Good Morning Pumpkin Pancakes

Recipe By :
Serving Size : 16 Preparation Time :0:00
Categories : Halloween

Amount Measure Ingredient -- Preparation Method
-------- ------------ --------------------------------
2 cups Bisquick
2 tablespoons Brown sugar -- packed
2 teaspoons Cinnamon
1 teaspoon Allspice
1 1/2 cups Evaporated milk
1/2 cup Solid pack pumpkin
2 tablespoons Vegetable oil
2 Eggs
1 teaspoon Vanilla

In large mixing bowl, combine bisquick, sugar, cinnamon and allspice. Add
evaporated milk, pumpkin, oil, eggs, and vanilla; beat until smooth. For each
pancake, pour 1/4 to 1/2 cup batter (depending on size you want) omto heated,
lightly greased griddle. Cook until top is bubbly and edges are dry. Turn
pancakes; cook until golden. Keep warm. Serve with syrup or honey.
_____________________________________________________________________

SPOOKY HALLOWEEN BREAKFAST

Recipe By :
Serving Size : 1 Preparation Time :0:00
Categories : Information Halloween

Amount Measure Ingredient -- Preparation Method
-------- ------------ --------------------------------
Cider Diablo
Sleepy Hollow Baked Eggs
- With Onions and Bacon
Ghost Toasties
Scary Berries
Maple Glazed Pumpkin
- Cake Ring

Ghost toasties can be made by toasting slices of white
or wheat bread and cutting out ghoulish shapes with a
cookie cutter. A bowl of mixed berries and fruit
becomes more appealing than ever when it goes by the
name of scary berries. Gummi candy spiders and worms
can be scattered on plates. See recipes for Cider
Diablo, Sleepy Hollow Baked Eggs with Onions and
Bacon, and Maple Glazed Pumpkin Cake Ring.
_______________________________________________________________

I have done these recipies and they are VERY good. Sometimes I add my own little things to them. 

"What an awful name. Willard. If you had a stronger name, Frank Martin wouldn't push you around. Or maybe you've found a girlfriend if you'd had a more handsome name. Mark or Klye. Clark. From now, Willard, your name's Clark."








My Halloween Galleries


----------



## melissa (Jul 23, 2004)

Nooo, but I wanna now! We do a strata every Christmas morning... wouldn't hurt to have a Halloween breakfast tradition (if it falls on a day I don't work anyway).

_________________________
Melissa
My Halloween Links Page
My album


----------



## LHALLOW (Aug 10, 2004)

I've never even thought of doing a Halloween breakfast. That is a great idea, thanks for the recipes! I'll definately do it this year!



http://photos.yahoo.com/lhallow

"Beware the Jabberwock, my son! The jaws that bite, the claws that catch!

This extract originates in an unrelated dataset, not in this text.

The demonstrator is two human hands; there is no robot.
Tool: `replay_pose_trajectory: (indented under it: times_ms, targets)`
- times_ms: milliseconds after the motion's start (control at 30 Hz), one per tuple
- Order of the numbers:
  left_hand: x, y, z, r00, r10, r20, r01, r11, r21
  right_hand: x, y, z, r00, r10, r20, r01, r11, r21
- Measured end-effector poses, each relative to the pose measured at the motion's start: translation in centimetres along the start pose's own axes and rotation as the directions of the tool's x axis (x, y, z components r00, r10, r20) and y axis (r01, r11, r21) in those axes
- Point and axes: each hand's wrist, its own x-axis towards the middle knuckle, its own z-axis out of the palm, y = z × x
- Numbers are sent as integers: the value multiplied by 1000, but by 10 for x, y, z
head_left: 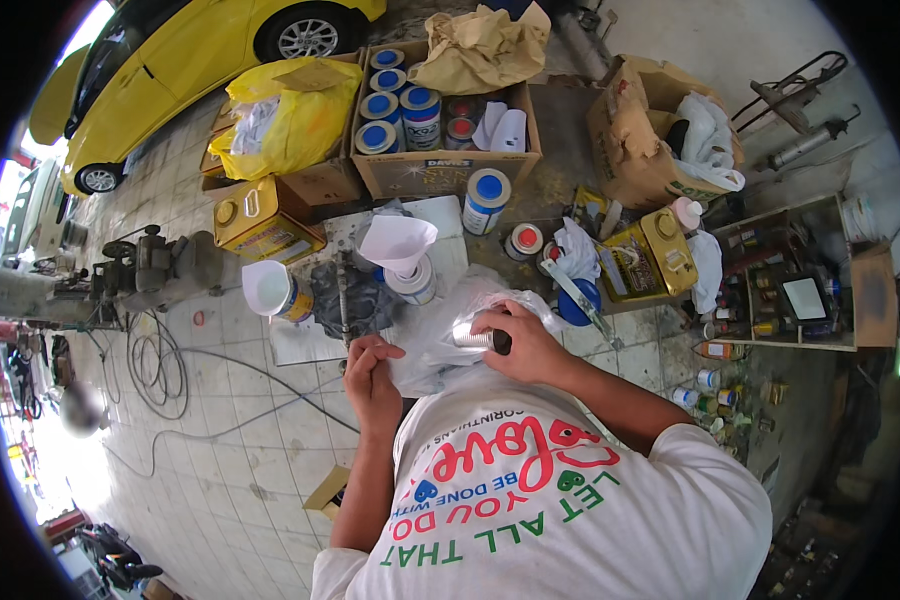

Beware the Jubjub bird, and shun the frumious Bandersnatch!"


----------



## CreepyKitty (Jul 19, 2004)

Its a whole lot of fun when you have the time to do it in. I usually make the berries and put gummy worms in them too. To make them REALLY Scary Berries! 

"What an awful name. Willard. If you had a stronger name, Frank Martin wouldn't push you around. Or maybe you've found a girlfriend if you'd had a more handsome name. Mark or Klye. Clark. From now, Willard, your name's Clark."








My Halloween Galleries


----------



## chubacabra (Jul 19, 2004)

> quote:_Originally posted by CreepyKitty_
> 
> See recipes for Cider
> Diablo, Sleepy Hollow Baked Eggs with Onions and
> Bacon, and Maple Glazed Pumpkin Cake Ring.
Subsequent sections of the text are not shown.